(Activity): From the entries, filter out every line that lacks "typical" and copy the rest.
Data excerpts START
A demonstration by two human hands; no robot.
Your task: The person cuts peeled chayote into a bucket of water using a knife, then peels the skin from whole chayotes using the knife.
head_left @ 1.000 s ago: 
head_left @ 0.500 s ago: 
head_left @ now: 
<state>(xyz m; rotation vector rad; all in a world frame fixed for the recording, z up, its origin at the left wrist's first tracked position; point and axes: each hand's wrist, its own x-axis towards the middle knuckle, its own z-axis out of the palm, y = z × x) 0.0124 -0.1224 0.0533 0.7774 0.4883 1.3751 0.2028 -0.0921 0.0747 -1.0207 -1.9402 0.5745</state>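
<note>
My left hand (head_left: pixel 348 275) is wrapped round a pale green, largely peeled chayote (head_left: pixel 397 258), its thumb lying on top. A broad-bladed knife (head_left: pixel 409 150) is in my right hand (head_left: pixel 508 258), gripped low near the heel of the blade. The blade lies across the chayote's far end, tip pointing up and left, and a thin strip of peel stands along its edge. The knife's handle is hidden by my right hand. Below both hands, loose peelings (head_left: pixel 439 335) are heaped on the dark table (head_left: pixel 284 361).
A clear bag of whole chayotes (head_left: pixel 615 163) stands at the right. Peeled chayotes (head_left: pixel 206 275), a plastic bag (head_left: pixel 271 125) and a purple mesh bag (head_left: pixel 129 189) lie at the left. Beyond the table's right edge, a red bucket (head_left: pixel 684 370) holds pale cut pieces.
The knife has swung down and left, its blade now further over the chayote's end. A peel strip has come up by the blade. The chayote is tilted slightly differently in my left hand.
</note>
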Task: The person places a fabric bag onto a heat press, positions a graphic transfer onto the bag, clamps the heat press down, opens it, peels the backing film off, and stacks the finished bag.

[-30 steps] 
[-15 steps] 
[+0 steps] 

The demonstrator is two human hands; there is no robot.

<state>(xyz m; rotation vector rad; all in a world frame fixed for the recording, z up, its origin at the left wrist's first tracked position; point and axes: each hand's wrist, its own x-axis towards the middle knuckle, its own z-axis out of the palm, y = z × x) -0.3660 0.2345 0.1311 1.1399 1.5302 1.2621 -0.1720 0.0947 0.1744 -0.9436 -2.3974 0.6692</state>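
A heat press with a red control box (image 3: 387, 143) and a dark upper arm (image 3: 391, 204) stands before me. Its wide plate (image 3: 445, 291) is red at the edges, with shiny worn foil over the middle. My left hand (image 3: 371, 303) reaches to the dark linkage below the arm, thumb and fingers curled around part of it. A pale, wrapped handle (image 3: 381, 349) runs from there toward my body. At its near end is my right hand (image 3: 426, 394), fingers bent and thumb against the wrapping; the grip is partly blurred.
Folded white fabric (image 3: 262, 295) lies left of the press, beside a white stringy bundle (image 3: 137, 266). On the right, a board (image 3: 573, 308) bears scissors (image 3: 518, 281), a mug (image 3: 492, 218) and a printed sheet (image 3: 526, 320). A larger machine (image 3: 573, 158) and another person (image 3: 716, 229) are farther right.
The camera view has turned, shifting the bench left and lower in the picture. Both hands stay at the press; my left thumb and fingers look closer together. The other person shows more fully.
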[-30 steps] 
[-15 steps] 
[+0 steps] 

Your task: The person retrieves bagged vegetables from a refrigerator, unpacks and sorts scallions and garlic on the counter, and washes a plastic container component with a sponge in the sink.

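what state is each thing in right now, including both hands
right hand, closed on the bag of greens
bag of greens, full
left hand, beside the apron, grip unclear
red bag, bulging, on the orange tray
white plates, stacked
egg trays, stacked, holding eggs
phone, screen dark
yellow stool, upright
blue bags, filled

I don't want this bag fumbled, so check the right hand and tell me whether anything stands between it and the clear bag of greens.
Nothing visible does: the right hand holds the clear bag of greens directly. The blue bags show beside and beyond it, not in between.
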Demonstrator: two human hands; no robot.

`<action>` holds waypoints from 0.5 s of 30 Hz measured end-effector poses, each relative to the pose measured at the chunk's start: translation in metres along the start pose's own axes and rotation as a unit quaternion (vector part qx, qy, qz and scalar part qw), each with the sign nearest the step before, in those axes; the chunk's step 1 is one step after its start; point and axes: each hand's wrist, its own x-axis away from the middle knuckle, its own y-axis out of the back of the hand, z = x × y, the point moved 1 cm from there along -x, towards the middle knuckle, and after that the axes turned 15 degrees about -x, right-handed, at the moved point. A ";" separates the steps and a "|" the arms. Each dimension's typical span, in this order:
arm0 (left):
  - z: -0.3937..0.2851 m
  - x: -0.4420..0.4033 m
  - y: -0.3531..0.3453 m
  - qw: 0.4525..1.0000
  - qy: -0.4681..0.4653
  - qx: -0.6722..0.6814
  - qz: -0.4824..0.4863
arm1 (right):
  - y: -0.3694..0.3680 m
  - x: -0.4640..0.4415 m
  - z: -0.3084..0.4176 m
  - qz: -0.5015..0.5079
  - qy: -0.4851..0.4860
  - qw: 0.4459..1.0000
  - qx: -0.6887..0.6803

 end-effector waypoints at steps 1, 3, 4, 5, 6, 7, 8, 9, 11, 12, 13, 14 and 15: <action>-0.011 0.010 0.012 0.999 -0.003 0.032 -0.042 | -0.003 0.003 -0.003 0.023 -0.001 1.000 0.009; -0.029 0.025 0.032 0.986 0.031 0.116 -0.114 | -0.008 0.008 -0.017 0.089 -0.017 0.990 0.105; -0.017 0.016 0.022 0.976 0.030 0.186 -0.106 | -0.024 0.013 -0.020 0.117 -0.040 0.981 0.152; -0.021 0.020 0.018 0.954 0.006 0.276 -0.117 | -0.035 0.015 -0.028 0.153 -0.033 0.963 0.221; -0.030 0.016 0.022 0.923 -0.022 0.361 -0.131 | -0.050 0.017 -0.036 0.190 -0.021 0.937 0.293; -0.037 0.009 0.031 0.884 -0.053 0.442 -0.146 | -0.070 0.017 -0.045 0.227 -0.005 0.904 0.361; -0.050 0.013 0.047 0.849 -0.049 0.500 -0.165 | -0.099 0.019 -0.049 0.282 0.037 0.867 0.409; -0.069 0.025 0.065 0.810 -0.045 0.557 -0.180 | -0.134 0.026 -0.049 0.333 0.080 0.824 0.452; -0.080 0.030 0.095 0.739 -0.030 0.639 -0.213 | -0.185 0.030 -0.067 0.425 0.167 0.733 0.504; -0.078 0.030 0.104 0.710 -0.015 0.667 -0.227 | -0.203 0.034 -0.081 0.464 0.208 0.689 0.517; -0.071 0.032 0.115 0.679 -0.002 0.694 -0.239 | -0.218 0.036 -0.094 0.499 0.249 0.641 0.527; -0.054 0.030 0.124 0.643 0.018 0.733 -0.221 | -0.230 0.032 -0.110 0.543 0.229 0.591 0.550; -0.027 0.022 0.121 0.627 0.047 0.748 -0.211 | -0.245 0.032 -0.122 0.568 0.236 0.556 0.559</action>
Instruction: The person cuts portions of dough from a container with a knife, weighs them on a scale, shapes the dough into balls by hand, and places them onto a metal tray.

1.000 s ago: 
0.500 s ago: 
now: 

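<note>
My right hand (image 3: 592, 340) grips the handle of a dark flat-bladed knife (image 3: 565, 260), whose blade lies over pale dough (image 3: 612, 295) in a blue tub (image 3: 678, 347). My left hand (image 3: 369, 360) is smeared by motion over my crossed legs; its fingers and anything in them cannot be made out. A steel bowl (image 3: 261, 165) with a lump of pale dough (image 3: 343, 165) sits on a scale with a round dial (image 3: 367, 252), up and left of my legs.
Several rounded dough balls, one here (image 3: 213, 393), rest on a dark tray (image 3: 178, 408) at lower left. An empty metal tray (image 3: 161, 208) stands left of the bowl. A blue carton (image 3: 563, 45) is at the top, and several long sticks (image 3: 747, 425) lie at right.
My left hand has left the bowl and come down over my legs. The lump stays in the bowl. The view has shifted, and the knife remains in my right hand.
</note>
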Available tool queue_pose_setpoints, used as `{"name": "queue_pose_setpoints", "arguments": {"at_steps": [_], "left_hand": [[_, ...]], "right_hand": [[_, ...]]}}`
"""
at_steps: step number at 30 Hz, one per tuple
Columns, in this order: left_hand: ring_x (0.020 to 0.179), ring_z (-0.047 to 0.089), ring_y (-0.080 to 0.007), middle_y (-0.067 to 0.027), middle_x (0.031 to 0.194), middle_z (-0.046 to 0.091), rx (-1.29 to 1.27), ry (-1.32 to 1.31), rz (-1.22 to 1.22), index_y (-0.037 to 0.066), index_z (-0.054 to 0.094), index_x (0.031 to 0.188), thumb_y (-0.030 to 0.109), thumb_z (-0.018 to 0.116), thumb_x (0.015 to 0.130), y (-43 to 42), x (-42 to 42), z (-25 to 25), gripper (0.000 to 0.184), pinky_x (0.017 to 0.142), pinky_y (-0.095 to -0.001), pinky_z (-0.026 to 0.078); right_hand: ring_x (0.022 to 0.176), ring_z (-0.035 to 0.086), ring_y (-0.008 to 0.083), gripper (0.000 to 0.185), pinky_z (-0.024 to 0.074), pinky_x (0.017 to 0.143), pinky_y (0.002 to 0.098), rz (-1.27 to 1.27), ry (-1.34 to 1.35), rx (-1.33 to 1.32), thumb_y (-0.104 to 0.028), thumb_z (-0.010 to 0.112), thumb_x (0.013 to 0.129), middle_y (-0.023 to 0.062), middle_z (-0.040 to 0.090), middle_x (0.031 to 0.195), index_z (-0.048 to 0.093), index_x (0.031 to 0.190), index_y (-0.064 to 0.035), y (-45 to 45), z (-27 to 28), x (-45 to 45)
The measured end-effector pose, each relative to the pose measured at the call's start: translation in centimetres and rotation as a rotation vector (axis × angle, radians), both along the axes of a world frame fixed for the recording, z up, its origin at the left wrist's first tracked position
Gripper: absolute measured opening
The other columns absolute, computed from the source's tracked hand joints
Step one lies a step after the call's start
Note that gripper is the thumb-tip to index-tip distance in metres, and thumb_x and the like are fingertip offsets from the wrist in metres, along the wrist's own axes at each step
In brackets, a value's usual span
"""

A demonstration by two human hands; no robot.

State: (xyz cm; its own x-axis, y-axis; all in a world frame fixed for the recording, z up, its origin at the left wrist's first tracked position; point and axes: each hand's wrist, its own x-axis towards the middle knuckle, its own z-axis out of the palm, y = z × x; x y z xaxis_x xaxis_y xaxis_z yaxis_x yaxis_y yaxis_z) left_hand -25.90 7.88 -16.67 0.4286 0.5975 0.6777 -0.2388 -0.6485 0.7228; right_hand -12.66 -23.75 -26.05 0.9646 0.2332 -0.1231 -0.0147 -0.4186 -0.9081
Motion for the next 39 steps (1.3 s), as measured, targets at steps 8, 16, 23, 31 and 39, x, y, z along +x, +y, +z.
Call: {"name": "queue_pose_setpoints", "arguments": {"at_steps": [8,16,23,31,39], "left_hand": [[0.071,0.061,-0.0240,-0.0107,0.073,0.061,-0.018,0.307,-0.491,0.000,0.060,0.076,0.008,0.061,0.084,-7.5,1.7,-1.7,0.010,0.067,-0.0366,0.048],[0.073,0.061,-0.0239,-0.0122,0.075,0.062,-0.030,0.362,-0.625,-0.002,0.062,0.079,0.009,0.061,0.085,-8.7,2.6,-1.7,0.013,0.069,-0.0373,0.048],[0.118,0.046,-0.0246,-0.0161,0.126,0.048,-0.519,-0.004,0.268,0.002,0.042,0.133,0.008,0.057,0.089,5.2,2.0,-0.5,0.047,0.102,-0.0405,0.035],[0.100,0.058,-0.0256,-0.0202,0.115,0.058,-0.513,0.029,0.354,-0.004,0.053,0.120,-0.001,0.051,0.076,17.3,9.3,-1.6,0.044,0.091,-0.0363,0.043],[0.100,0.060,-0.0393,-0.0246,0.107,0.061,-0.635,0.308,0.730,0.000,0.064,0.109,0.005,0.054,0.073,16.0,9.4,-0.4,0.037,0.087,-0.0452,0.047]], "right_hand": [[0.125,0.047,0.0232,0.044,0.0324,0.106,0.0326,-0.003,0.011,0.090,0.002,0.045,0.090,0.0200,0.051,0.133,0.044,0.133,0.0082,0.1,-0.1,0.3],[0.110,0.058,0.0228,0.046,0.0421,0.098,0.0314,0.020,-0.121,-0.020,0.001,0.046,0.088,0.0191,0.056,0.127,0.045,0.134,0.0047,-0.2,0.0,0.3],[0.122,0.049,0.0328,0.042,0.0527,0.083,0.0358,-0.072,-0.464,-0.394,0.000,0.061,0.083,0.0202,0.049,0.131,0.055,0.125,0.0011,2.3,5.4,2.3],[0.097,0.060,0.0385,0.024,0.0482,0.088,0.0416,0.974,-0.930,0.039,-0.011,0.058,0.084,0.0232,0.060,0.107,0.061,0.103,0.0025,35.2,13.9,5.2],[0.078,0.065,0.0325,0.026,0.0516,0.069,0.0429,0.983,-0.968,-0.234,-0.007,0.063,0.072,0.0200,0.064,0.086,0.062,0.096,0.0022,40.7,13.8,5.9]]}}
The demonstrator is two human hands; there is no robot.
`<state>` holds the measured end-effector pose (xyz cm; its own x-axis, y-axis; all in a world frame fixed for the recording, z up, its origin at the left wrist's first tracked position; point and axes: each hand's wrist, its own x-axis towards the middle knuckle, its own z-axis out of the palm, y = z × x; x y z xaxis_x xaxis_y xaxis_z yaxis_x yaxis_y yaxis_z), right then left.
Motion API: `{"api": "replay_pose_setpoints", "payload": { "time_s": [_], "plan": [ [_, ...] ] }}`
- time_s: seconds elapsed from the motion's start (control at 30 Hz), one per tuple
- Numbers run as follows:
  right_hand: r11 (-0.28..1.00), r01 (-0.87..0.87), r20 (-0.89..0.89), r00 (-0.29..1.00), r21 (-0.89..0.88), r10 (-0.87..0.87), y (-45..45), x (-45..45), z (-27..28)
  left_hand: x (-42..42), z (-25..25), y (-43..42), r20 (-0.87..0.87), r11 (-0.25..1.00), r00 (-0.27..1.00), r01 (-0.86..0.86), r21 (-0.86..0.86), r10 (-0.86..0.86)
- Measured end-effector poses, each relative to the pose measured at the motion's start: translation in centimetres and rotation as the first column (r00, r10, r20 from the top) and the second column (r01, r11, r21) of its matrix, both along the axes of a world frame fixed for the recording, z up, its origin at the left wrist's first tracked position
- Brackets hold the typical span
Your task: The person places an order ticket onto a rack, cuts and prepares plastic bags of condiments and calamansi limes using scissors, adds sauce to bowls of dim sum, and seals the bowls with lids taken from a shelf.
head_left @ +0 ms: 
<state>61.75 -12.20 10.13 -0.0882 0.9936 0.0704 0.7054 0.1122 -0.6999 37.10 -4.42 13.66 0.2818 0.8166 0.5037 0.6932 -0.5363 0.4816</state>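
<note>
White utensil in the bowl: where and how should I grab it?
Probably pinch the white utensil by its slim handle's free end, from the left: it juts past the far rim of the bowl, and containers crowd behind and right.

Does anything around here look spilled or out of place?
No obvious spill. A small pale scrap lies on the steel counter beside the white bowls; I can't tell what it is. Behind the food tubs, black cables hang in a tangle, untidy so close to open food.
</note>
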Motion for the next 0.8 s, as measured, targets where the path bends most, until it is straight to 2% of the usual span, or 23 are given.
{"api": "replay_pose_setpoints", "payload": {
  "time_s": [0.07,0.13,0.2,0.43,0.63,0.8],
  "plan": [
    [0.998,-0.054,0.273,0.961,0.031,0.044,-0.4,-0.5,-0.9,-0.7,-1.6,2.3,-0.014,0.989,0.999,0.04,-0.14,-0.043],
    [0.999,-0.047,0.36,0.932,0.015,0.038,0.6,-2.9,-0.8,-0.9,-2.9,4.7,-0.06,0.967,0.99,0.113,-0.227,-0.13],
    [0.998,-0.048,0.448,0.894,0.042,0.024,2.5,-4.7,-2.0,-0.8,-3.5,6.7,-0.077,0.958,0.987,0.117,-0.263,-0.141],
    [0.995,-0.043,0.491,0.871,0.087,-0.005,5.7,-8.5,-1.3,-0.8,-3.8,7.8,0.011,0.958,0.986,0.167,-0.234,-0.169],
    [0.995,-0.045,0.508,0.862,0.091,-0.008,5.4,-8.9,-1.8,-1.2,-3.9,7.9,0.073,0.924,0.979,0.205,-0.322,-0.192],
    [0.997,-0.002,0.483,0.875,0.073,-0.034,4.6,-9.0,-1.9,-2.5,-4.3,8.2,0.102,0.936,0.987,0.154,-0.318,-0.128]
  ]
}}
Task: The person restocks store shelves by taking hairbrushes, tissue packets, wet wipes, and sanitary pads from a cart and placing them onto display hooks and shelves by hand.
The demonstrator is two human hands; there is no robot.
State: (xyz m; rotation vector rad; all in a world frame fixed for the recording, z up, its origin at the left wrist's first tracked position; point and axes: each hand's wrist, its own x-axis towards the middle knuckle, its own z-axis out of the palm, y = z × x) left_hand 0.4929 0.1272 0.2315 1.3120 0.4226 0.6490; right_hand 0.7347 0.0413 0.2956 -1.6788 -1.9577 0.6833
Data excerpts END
(Written response):
`<action>` holds waypoints from 0.5 s of 30 Hz measured end-effector poses, each relative to the pose measured at the chunk's start: translation in metres along the start pose's own axes and rotation as a unit quaternion (vector part qx, qy, qz and scalar part qw), each with the sign nearest the step before, in those axes; the chunk's step 1 is one step after its start; point and axes: each hand's wrist, its own x-axis away from the middle knuckle, its own y-axis out of the back of the hand, z = x × y, the point moved 1 cm from there along -x, towards the middle knuckle, and after that the axes turned 15 degrees about -x, right-handed, at the moved point. A ";" separates the steps and a "|" the arms. Each dimension's typical span, in this order:
- Brackets hold the typical span

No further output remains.